After featuring the Islander Raceway & Amusement Park brochure last week, I thought it was only fitting to have a Morey’s Piers brochure from 1996, a year when both parks were open at the same time in the same location.
On the left we have a little write-up about how special a family outing at Morey’s Piers is. They even use the phrase “special Morey Magic.” Somone once said that they felt an un-easy aura at Morey’s Piers, like the place was built on an Indian burial ground…maybe that’s what they mean by Morey Magic! And just look at the smiling nuclear family…how nice.In the middle is a schedule and pricing chart. Back then a 3 pier wristband was $22.95, today it’s somewhere around $45.
On the right is the cover featuring the Great Nor’Easter with its old red color scheme. Also notice that the waterslide is red as well, I never remember that being red…what are they trying to pull here…
Morey’s patrons were indeed thrilled with the addition of the GCI built Great White in 1996. However upon even a moderately far glance, we can see that the two photos are not the Great White at all. They’re actually two different coasters with different paint schemes! At least choose one coaster for the two photos! In the end, Great White looked very different from what was shown with steel supports and brown wooden track.
On the bottom part of the page we see the other two Moreys coasters, Sea Serpent and Great Nor’Easter, a Vekoma Boomerang and Vekoma SLC respectively. Sea Serpent, as I like to mention in nearly every Morey article I write, was the first Boomerang in the United States, built in 1984. Nor’Easter was built in 1995, one year after the SLC model debuted.
Maps, text and a photo of some dumb kid pointing out something stupid to his parents who are trying their best to care. You can’t see it too well in the photo to the left, so I took the liberty of resizing it.
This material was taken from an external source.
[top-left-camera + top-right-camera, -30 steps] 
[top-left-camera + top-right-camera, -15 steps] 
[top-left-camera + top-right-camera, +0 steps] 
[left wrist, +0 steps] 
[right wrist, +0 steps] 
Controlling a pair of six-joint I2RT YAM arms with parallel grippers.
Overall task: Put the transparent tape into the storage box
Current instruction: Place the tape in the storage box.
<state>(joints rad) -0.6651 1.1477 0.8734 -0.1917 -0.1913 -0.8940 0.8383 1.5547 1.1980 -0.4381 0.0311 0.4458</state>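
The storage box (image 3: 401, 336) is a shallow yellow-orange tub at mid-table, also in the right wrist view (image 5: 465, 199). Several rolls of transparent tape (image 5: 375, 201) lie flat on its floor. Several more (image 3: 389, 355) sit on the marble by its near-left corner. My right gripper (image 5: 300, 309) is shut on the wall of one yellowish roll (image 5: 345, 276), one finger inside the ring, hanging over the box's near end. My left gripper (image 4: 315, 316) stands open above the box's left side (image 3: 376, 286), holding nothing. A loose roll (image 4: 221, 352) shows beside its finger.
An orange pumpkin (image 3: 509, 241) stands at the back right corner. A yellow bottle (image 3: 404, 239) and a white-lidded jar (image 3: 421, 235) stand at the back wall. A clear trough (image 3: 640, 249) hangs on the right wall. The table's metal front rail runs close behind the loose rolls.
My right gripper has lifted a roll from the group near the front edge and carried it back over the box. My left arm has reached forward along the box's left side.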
The top section of a four page spread. The words at the top in the pink box read out to say “Go Ahead. Make my Day.” Now I don’t think that fits the whole Morey’s image of 1996; I keep thinking of Clint Eastwood holding a gun in Sudden Impact while reading it.Featured in the photo is Morey’s Pier’s old Jet Star, which was an awesome coaster! I remember it had no seatbelts at all; you just had to hold on and hope to not fall the hell out. Oh and look, it’s the same family from the first page! How nice…
On the bottom part of the page we have a view of Mariner’s Landing pier, or “the pier with the ferris wheel.” The Giant Wheel, like the two big steel coasters of Morey’s Piers, is also a product of Vekoma. Also in the photo is the park’s old Weber manufactured ‘1001 Nachts’ ride. Morey’s Piers removed the ride around 2000 or so. Anthony’s MrBoardwalk page has a video of it on the bottom of the page: Anthony’s MrBoardwalkOn the top right is a photo of a log flume car on Zoom Phloom with the old Moreys logo on it; it sort of reminds me of the old Six Flags Great Adventure logo.
Just some other crap that Morey’s offered. At one time Morey’s had a ton of Go-Kart tracks on Adventure Pier (back then known as Wild Wheels Pier) now they simply have one tucked in the back. The old Hunt’s Pier, now owned by Morey’s, is now home to a few Go-Kart tracks while they decide what to do with the pier.
Finally we have a page on the waterparks owned by Morey’s Piers. There’s two of them, one on Surfside Pier and one on Mariner’s Landing; they were both called Raging Waters back in the day. Each park has about seven slides each, a lazy river and activity pool. They claim to have “over 50 slides and attractions” which is true if you count every mirror image of a slide, unnamed slides connecting pools, and kiddie slides. Aside from the addition of kiddie play areas, the waterparks have remained virtually the same since the early 90s.